What the Dickens! “Frankly Speaking” on a day other than Friday?
Well, you know the reason why by now – and my disciplined continuous record remains intact today. So season’s greetings, formally, from me to you. Hope you’re warm and dry! Christmas does marvellous things to the mind. It brings out the best in most of us – the willingness, the urge to assist the less fortunate; the need to refurbish, to renovate, to renew; the time off to consider the religious nature of the Festival of the Advent, the Birth, replete with its Bible-recorded miracles and most of all, the bonding of all the groups who join in the celebrations.
(Sure there are the rapacious lot who set out to exploit and rob, in the name of the Baby Jesus, but these notes are not about them – the wicked amongst us.)
I’m now producing and presenting a neat little programme on NCN radio which flashes back to Guyanese Christmases past. I touch on the Christmas traditions of the forties to sixties, say. Other older folks are also reminiscing at this time, I know. As we roll back the years, in these days of television, computers and cellular phones.
In my childhood, for example, after “breaking–up” the poorest house, my grandmother would teach me to varnish the chairs; (how sticky, then shiny and full of smell!); others sand-papered and used French polish on the furniture – all wood! Salted butter had to be stirred and beaten to get that salt out before mixing for the black (fruit) cake to be baked; ginger had to be pounded and sorrel set for the Christmas beverages; (No Rice Wine or Mango fly?); Carbon bombs in tins, toy pistols with caps and girls’ dolls and houses were the toys of choice.
Grandmother hoped for the Christmas box hand or Penny Bank savings, with which to buy Linolenum for the floor, “blinds” for the windows, hams, casareep, pork, beef, cow heels and fancy biscuits for the stomachs. Window – shopping down-town preceded purchases. Most boys hoped to avoid Midnight Mass.
The Masquerade/Santapee bands from Albouystown or the villages recalled the minstrel street-bands which evolved from the African slaves annual merriment; steel-band tramps when thousands followed Quo Vadis, Invaders, Kaietuckians, Silvertones and other bands for hours along the streets were a main ingredient of old-time merriment and Christmas School parties were clean fun as we left with our brown paper bags with cakes and sweets.
The sixties/seventies ushered in sweet local Christmas songs that still endure: Happy Holidays, Christmas is with us again, No Christmas for me etc. Every child regardless of race or religion knew those Christmas hymns called carols. That’s how powerful Christmas was with the mind.
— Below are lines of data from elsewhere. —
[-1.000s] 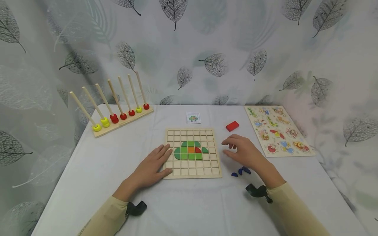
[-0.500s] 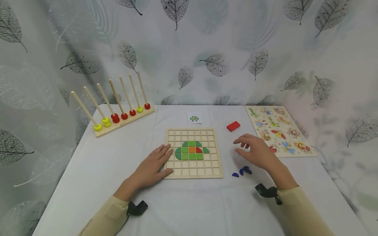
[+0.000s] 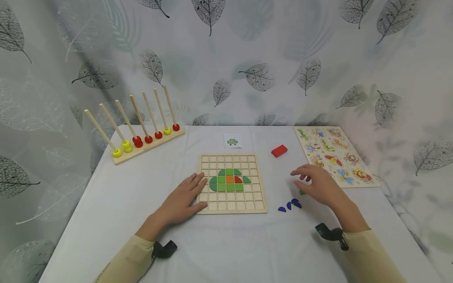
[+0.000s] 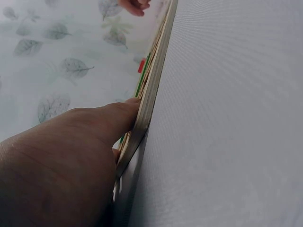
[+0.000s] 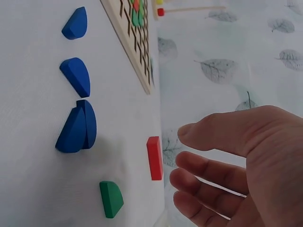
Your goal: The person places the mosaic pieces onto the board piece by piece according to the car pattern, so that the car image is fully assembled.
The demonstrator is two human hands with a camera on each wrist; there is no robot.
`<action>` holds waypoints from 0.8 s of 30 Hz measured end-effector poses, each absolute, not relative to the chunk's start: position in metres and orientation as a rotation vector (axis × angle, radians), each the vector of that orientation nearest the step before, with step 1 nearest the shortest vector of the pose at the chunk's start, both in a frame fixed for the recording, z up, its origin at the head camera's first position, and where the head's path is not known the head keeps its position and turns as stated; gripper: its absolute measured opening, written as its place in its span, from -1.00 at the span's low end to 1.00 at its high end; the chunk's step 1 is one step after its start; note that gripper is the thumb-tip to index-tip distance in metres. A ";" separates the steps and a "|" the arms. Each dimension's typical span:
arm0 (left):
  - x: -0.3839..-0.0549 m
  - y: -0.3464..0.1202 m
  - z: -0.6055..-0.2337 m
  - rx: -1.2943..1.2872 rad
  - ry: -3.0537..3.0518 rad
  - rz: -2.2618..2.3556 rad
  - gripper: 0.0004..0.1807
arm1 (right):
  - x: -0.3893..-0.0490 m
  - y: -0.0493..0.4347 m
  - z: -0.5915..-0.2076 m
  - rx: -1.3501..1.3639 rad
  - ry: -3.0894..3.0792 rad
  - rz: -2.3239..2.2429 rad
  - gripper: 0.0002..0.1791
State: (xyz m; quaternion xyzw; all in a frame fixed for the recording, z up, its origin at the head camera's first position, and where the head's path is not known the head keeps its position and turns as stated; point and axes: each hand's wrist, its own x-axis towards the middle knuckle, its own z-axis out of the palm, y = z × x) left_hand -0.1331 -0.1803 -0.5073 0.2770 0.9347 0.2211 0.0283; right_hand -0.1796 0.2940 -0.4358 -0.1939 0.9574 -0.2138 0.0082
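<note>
My left hand [image 3: 182,198] lies with straight fingers on the left edge of a wooden grid board [image 3: 228,206]. Its thumb touches the board's edge in the left wrist view. Green, orange and red tiles [image 3: 230,179] sit in the middle cells of the board. My right hand [image 3: 320,184] hovers above the table right of the board, fingers loosely bent, with nothing between thumb and fingers. Below it lies a green rounded piece [image 5: 111,199], partly hidden by the hand in the head view. Several blue rounded pieces [image 5: 75,76] lie nearby, two of them touching.
A red block [image 3: 279,151] lies behind the right hand. A small picture card [image 3: 232,141] is beyond the board. At the back left stands a peg rack [image 3: 150,146] with red and yellow beads. An animal puzzle board [image 3: 334,157] lies at the right.
My right hand has moved to the right, away from the grid board. The green piece now shows beneath it. The left hand stays in place.
</note>
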 end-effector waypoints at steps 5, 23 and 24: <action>-0.133 -0.180 -0.507 0.855 2.884 0.676 -0.08 | -0.177 0.301 -0.439 -0.593 2.957 -0.675 -0.70; -0.133 -0.180 -0.508 0.839 2.880 0.676 -0.08 | -0.169 0.317 -0.447 -0.490 2.810 -0.632 -0.68; -0.133 -0.181 -0.508 0.838 2.880 0.677 -0.08 | -0.168 0.318 -0.448 -0.487 2.812 -0.623 -0.68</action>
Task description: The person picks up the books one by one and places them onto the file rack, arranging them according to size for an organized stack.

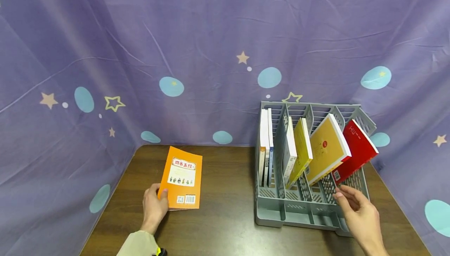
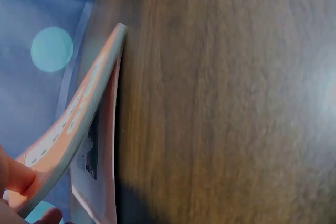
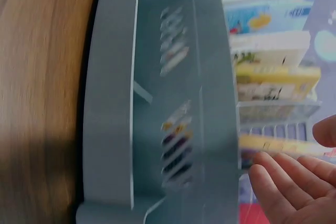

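An orange book (image 1: 181, 181) with a white label panel is gripped at its lower left edge by my left hand (image 1: 154, 205), thumb on the cover. In the left wrist view the orange book (image 2: 79, 114) tilts up off a second thin book or booklet (image 2: 106, 145) beneath it, which stands at a slant near the table. My right hand (image 1: 362, 213) is at the front right of a grey file rack (image 1: 299, 206), its fingers extended and holding nothing. Just beyond those fingertips leans a red book (image 1: 355, 150) in the rack's rightmost slot.
Other slots hold a yellow-orange book (image 1: 327, 146), a yellow book (image 1: 301, 150), a white book (image 1: 290, 154) and several thin upright books (image 1: 265, 146). The rack stands on the right of a brown wooden table (image 1: 225, 193). A purple patterned cloth (image 1: 211, 52) hangs behind and at the sides.
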A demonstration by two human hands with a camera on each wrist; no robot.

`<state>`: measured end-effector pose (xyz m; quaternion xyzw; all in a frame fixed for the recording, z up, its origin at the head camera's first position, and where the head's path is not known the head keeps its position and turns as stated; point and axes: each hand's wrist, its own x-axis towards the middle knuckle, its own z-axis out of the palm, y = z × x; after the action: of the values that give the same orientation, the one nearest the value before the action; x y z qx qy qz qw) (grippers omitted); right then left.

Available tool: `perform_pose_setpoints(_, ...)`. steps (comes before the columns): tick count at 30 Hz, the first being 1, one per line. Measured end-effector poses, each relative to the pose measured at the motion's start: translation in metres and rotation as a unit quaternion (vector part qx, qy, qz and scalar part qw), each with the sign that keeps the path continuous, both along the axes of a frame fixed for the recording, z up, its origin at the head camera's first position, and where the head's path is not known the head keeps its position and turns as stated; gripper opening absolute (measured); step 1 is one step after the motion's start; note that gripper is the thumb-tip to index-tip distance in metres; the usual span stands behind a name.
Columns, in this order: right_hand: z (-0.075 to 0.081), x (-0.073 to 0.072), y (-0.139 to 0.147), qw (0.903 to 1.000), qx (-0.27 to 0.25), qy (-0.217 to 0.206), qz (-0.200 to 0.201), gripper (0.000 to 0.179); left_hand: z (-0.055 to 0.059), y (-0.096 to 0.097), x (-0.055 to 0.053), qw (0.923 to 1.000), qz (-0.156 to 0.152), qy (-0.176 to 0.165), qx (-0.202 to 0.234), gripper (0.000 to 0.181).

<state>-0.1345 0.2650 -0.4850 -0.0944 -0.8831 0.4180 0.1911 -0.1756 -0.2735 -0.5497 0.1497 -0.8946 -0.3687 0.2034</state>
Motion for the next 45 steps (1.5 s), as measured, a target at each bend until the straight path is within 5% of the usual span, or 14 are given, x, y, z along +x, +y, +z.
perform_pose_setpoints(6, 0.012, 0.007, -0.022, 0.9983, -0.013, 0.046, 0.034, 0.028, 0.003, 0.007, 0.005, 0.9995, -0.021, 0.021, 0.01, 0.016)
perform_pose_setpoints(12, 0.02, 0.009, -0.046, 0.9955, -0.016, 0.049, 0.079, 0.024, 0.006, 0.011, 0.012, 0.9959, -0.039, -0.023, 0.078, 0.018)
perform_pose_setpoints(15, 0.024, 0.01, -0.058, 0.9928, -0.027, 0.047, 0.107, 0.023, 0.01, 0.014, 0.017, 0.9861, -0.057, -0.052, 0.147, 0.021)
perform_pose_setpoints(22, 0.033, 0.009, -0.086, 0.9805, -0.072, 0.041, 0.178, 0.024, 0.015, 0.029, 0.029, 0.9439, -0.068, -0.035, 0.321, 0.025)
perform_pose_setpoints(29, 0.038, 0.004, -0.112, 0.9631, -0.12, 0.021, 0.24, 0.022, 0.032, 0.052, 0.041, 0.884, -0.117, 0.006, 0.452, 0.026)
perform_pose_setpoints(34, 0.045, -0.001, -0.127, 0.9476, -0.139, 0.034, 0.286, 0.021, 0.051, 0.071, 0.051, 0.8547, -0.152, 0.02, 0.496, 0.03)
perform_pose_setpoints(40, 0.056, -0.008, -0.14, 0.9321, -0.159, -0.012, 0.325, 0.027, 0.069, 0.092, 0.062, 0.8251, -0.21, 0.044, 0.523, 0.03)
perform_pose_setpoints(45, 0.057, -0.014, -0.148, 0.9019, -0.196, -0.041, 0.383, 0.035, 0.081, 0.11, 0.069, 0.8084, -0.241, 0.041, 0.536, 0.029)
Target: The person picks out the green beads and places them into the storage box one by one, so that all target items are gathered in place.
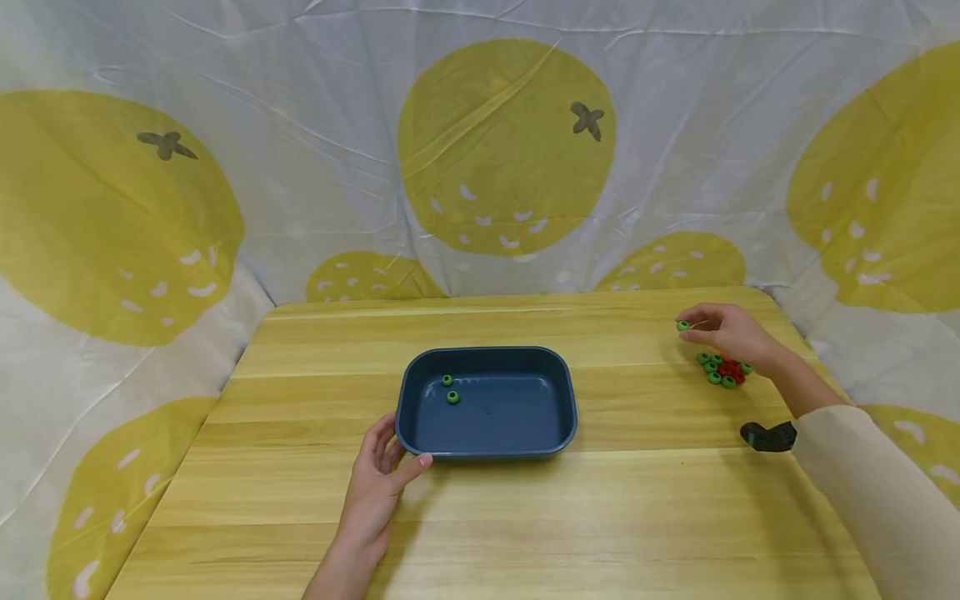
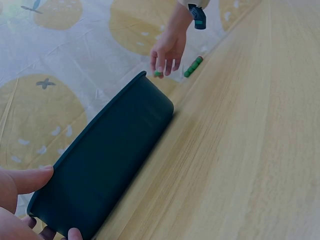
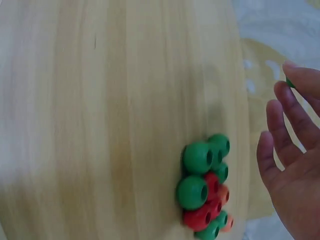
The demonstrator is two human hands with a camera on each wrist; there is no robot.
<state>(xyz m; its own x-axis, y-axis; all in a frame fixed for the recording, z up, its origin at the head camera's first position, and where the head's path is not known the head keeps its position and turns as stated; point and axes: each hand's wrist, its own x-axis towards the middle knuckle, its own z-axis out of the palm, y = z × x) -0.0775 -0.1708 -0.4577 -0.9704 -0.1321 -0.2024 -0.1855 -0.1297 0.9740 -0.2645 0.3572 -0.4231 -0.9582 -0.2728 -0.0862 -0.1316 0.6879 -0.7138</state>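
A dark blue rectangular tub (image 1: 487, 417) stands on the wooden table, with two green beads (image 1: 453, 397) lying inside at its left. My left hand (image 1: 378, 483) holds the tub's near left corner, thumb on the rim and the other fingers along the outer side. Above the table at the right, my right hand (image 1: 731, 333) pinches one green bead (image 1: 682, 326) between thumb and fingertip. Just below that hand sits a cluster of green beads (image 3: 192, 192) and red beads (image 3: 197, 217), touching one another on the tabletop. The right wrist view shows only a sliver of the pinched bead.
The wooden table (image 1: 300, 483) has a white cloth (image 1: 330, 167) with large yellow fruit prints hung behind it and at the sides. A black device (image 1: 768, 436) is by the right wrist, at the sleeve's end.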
A White European Christmas
I close this incomplete flashback with these thoughts: we know by now that the Baby Jesus was not actually born on December 25. (Could someone tell me the real accurate time, please?)
And just like that uncertainty, we who are over fifty, embraced in our youth, the symbols and imagery of the snowy-white, European/American Christmas. I refer to a particular Santa Claus from the North Pole, Reindeer, songs and carols with winter imagery sleighs and sleds, ivy, holly, mistletoe, chestnuts, snowmen, apples and grapes and foreign greetings cards.
I won’t dwell on the irrelevancies here. Except to say that those foreign folks messed with my mind. Successfully! Because in my later years even now, Christmas won’t be the same without them. Won’t Christmas be poorer for their disappearance? Discuss! Happy New Year too!
Jim in our Parliament!
Only last Friday I discussed and recalled Christmas in our Parliament thirteen years ago.
Well I found myself in the National Assembly this Monday. Because I want to keep this very short I’ll merely record this: I am hard put to comprehend why the Government side evoked the 30-year-old spirit of the infamous Jim Jones and his People’s Temple (Cult).
Cleverly using the Questions to Ministers period, usually utilized by the Opposition members, the government led by the veteran Gail who I featured in my last Friday’s “Christmas” Parliament “piece, asked a series of questions of their own Ministers, seeking any official answers available about the details of Jim Jones entrance and activities up at Port Kaituma.
Questions and attempted answers prompted some witty and provocative responses from the opposition benches – including their own questions about “the Buddy’s lease”, “Roger Khan connections”, “Gajraj and guns” and even “when Rohee was playing dice outside Metropole”.
I suppose the government had a plan and an objective. Oh well…the floods are still with us – and crime, fires, HIV, accidents and high prices. I sighed wearily in Parliament this past Monday.
Prognostications…..
*1) The word at the top here means “predictions”.
*2) Stabroek in Georgetown will disgrace the capital a little more, as “de people muss mek a dalluh”.
*3) The Americans will release info about big ones in corruption – and the opposition figures might be included too.
*4) The new Skeldon estate will work but sugar cane will be badly needed.
*5) FITUG will assume the TUC role fully.
*5b) The new Berbice River Bridge will give some problems but the Dutch builders won’t want to be embarrassed for long.
*6) Barack Obama will visit Guyana in April.